Я распечатал письмо. Мой лаборант сообщал мне, что в лаборатории заканчивается ремонт. Устанавливается новое оборудование. Покончив с установкой новейшей аппаратуры, лаборант отправляется в Армению вместе с профессором Габелем, так как на мое скорое возвращение они потеряли надежду.
Я был взволнован. Может быть, бросить все и полететь на Землю?
Появление Крамера изменило направление моих мыслей. А когда я увидел оранжерею, то сразу забыл обо всем. Сильное впечатление произвела она на меня.
Но попал я туда не сразу. Крамер предложил мне надеть «водолазный» костюм, хотя и более облегченного типа, чем для вылазок в межпланетное пространство. Костюм был снабжен радиотелефоном.
– В оранжерее давление значительно ниже, чем здесь, – объяснил Крамер. – И в ее атмосфере гораздо больше углекислоты.

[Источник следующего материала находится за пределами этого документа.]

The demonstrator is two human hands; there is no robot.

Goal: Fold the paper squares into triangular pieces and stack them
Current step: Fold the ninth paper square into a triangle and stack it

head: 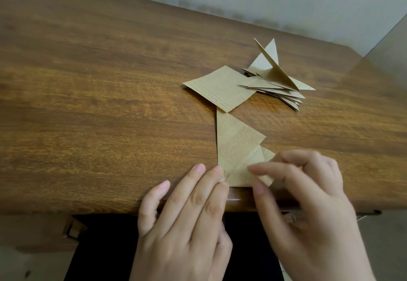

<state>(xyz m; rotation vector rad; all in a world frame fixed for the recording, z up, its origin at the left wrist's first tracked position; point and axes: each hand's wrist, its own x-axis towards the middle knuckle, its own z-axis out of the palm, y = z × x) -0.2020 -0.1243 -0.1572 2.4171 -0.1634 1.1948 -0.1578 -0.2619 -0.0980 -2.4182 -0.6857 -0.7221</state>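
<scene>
A tan printed paper piece [236, 146], partly folded, lies near the table's front edge. My left hand [187, 217] rests flat with straight fingers, its fingertips pressing the paper's lower left corner. My right hand [308, 197] has curled fingers that pinch a folded flap at the paper's lower right. Farther back lies one flat unfolded paper square [217, 88]. Right of it is a stack of folded triangles [279, 87], with the top one standing half open.
The wooden table [110, 104] spreads wide to the left. Its front edge runs just under my hands. A pale wall stands behind the table and a dark gap lies below the edge.
</scene>
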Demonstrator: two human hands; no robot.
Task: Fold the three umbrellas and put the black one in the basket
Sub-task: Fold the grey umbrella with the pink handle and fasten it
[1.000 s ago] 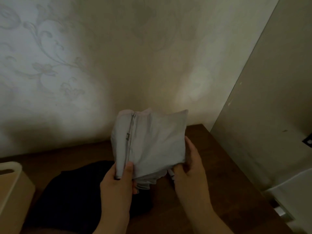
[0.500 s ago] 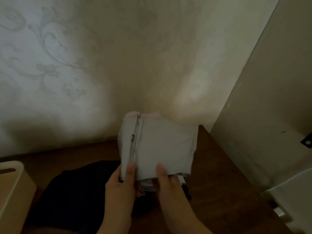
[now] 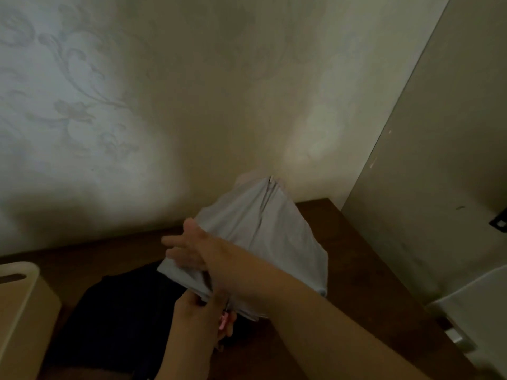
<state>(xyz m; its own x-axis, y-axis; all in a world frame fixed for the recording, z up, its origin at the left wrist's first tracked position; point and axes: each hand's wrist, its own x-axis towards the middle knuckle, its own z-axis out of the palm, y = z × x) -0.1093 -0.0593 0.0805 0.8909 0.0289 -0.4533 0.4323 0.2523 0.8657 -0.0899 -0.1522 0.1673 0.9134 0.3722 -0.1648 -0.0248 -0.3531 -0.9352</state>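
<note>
So the pale grey fabric umbrella (image 3: pixel 263 242) is held up over the back right part of the dark brown wooden desk (image 3: pixel 356 256), canopy bunched into loose flaps with a seam running down the middle. The left hand (image 3: pixel 200 319) grips it from below near the handle end, fingers curled round the bundle, and there's a bit of pink (image 3: pixel 223 323) showing by that hand, can't tell what it is. The right hand (image 3: pixel 192 248) is crossed over to the left side of the canopy with fingers out fairly straight, lying on the cloth like it's smoothing or sweeping a flap round; it's a bit blurred so I can't say if the thumb is hooked under.

How I'd do this bit: keep the lower hand firm so the shaft doesn't spin, and wrap every flap the same direction. Flatten each panel before pulling it round, otherwise you end up with a fat lumpy roll and the strap won't reach. I can't see the strap here, so find it before the last turn.

The black umbrella (image 3: pixel 118 325) is lying as a dark heap on the desk toward the front left, under the hands, and looks not yet tidy. The cream plastic basket (image 3: pixel 24 311) sits at the left edge just beside it, so that's an easy drop later
</note>
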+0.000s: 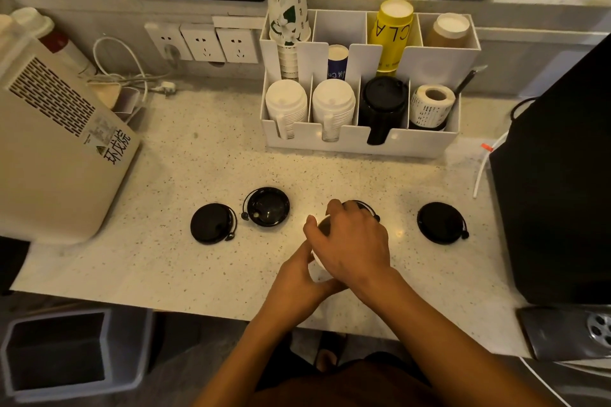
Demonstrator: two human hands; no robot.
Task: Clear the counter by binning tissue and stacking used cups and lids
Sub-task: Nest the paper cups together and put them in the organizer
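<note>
Nearest, below the bench edge at lower left, a grey square bin [62,352] stands on the floor; its inside is too dark to tell whether tissue lies in it. Two bare forearms reach forward over the speckled, pale stone bench [172,268]. The left hand [297,277] curls round the lower side of a white paper cup [320,261], and the right hand [352,241] wraps over its top from above, fingers bent round the rim; the cup is mostly hidden, so I cannot tell whether it is one cup or several nested. Just behind the right hand the edge of a black lid [368,206] peeks out. Three more round, glossy black plastic lids lie loose and apart on the bench: the left lid [211,223], the domed-side-up middle lid [267,206], and the far-right lid [441,223]. No tissue shows on the bench, so that part seems finished; the lids look not yet stacked, which seems to be what remains. Farther back sits a white divided organiser [360,139] holding stacked white and black lids, a label roll and upright paper cups.
</note>
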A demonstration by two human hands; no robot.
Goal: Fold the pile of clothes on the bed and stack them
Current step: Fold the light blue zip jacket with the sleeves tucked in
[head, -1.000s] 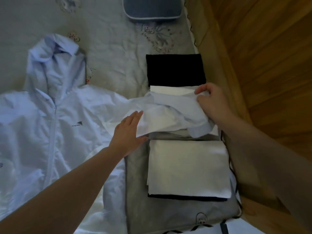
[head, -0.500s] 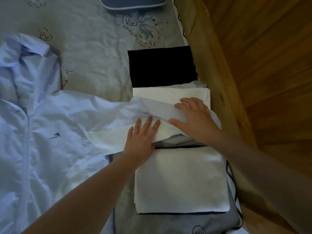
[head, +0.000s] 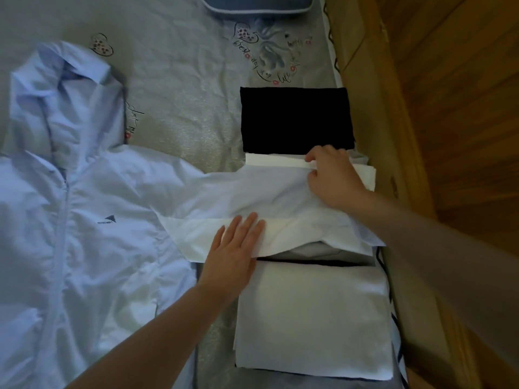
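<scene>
A pale blue hooded jacket [head: 84, 220] lies face up on the bed, zipper shut, hood toward the far side. Its right sleeve [head: 252, 197] stretches across to the right, over a folded white garment [head: 365, 175]. My left hand [head: 233, 256] presses flat on the sleeve's lower edge with straight fingers. My right hand [head: 334, 178] pinches the sleeve's upper edge near the cuff, fingers curled. A folded black garment [head: 295, 119] lies just beyond. A folded white garment [head: 311, 318] lies nearer me, on top of a dark one whose edge shows.
The grey printed bedsheet [head: 182, 94] covers the bed. A blue-grey pillow [head: 258, 4] sits at the far edge. A wooden bed frame [head: 373, 80] runs along the right side, with wooden floor [head: 463, 108] past it.
The sleeve went from bunched up and lifted to spread flat over the folded white garment. My left hand flattened onto its lower edge; my right hand shifted up to its upper edge.
</scene>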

На Земле углекислота составляет всего одну трехтысячную часть атмосферы, в оранжерее – три сотых, а в некоторых отделениях – еще выше. Это уже вредно для человека. Но зато для растений!.. Растут, как в каменноугольном периоде!
Крамер вдруг залился беспричинным продолжительным смехом, даже слишком продолжительным, как мне показалось.